→ **WORK TO BE COMPLETED**
Look through the data below, and copy each line that carries the word "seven".

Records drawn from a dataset
········

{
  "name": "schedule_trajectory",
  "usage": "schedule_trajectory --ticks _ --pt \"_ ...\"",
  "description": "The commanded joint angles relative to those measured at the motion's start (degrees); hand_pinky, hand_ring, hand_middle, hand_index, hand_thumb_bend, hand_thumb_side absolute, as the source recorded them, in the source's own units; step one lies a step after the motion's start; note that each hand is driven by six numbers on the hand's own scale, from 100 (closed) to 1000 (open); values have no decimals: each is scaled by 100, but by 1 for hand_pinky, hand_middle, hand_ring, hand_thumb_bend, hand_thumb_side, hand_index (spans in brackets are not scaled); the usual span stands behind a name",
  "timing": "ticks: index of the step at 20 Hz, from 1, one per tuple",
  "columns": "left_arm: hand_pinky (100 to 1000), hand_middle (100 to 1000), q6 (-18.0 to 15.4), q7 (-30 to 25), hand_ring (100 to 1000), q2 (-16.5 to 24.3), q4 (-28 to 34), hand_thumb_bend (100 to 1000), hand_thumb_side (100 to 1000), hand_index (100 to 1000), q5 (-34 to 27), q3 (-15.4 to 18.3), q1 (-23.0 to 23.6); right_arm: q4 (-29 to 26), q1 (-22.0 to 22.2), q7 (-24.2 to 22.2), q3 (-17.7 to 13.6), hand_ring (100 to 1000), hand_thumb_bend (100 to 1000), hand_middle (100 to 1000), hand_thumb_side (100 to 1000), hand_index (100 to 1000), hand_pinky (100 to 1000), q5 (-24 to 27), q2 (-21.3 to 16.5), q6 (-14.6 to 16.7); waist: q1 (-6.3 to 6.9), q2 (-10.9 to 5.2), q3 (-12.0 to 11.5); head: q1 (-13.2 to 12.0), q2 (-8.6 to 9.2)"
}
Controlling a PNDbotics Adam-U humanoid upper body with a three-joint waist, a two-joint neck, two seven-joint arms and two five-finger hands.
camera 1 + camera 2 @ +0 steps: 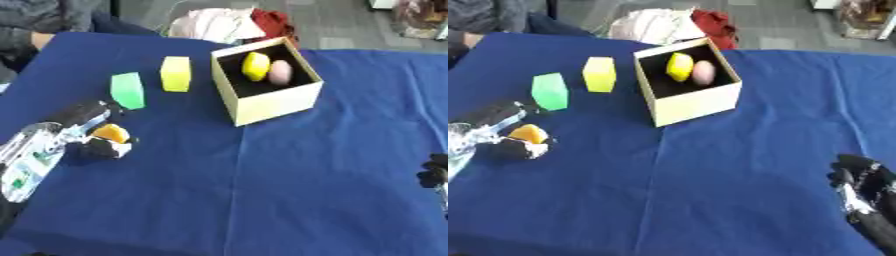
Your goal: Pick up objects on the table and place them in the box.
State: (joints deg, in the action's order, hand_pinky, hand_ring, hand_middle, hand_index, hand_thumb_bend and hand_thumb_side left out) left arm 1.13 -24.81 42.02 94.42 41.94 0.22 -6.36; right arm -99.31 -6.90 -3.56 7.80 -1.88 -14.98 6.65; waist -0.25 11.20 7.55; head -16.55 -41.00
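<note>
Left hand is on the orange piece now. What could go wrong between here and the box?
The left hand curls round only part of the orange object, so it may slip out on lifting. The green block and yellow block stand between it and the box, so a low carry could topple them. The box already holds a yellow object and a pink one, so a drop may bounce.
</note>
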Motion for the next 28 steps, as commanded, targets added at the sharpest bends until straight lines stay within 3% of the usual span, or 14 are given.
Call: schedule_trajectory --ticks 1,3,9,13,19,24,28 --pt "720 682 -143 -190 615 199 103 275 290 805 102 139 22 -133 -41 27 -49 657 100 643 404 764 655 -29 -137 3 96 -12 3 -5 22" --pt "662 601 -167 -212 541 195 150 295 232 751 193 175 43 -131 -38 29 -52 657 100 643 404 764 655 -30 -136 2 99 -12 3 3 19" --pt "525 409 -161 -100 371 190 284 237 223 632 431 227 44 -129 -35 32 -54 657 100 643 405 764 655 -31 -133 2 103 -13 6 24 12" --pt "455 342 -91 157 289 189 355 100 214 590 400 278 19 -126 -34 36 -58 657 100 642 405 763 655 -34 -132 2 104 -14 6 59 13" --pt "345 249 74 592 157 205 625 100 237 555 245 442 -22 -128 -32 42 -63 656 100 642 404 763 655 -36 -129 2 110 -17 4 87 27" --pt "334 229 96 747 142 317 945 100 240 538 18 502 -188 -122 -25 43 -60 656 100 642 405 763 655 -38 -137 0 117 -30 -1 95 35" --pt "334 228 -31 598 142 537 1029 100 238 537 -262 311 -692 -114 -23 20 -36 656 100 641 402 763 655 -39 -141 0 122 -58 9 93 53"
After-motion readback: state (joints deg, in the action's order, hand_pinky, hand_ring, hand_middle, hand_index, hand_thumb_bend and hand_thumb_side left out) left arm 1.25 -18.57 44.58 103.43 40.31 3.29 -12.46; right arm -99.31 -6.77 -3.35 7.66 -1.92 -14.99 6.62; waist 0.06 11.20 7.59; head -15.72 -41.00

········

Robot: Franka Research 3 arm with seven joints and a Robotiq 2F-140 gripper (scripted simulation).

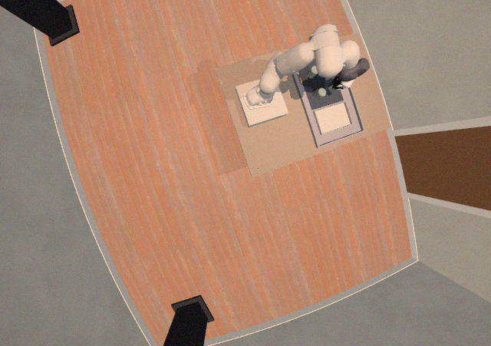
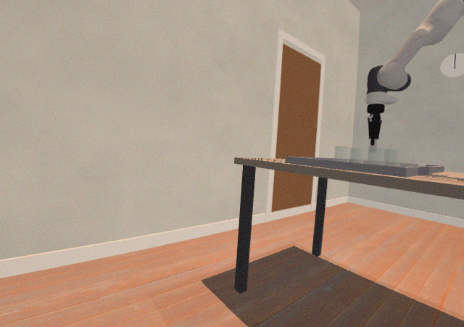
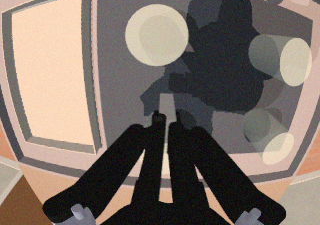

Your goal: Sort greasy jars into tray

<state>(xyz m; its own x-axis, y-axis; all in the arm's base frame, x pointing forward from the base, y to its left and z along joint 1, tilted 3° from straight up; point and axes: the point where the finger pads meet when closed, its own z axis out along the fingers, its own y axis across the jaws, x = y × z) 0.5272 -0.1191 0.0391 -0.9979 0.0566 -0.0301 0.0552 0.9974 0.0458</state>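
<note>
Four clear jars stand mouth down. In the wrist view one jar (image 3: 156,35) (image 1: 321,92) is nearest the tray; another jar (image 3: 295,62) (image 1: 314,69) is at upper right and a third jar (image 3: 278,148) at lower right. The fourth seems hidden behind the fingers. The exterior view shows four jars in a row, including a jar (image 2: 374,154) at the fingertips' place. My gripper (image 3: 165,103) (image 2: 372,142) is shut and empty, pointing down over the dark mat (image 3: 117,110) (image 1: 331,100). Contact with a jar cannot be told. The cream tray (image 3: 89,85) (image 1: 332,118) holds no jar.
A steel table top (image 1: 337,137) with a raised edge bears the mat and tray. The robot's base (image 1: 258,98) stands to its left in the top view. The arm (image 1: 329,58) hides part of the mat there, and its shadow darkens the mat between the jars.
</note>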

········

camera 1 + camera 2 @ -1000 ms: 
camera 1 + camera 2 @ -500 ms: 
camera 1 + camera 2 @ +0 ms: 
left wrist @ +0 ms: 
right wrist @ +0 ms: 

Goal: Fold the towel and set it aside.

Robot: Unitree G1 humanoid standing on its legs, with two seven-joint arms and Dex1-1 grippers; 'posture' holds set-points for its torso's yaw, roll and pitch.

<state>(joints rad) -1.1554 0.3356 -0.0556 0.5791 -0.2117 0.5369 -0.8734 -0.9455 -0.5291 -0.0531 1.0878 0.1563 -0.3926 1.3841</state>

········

→ **RESULT OF THE TASK**
Controlling a PNDbotics Adam-U humanoid upper body with a three-joint waist, a two-joint neck, two seven-joint arms and two five-finger hands.
Robot: Franka Research 3 arm with seven joints and a Robotiq 2F-140 gripper (scripted simulation).
Robot: Unitree G1 humanoid standing on its legs, with two seven-joint arms and Dex1-1 grippers; 'posture' holds set-points for its torso's yaw, roll and pitch.

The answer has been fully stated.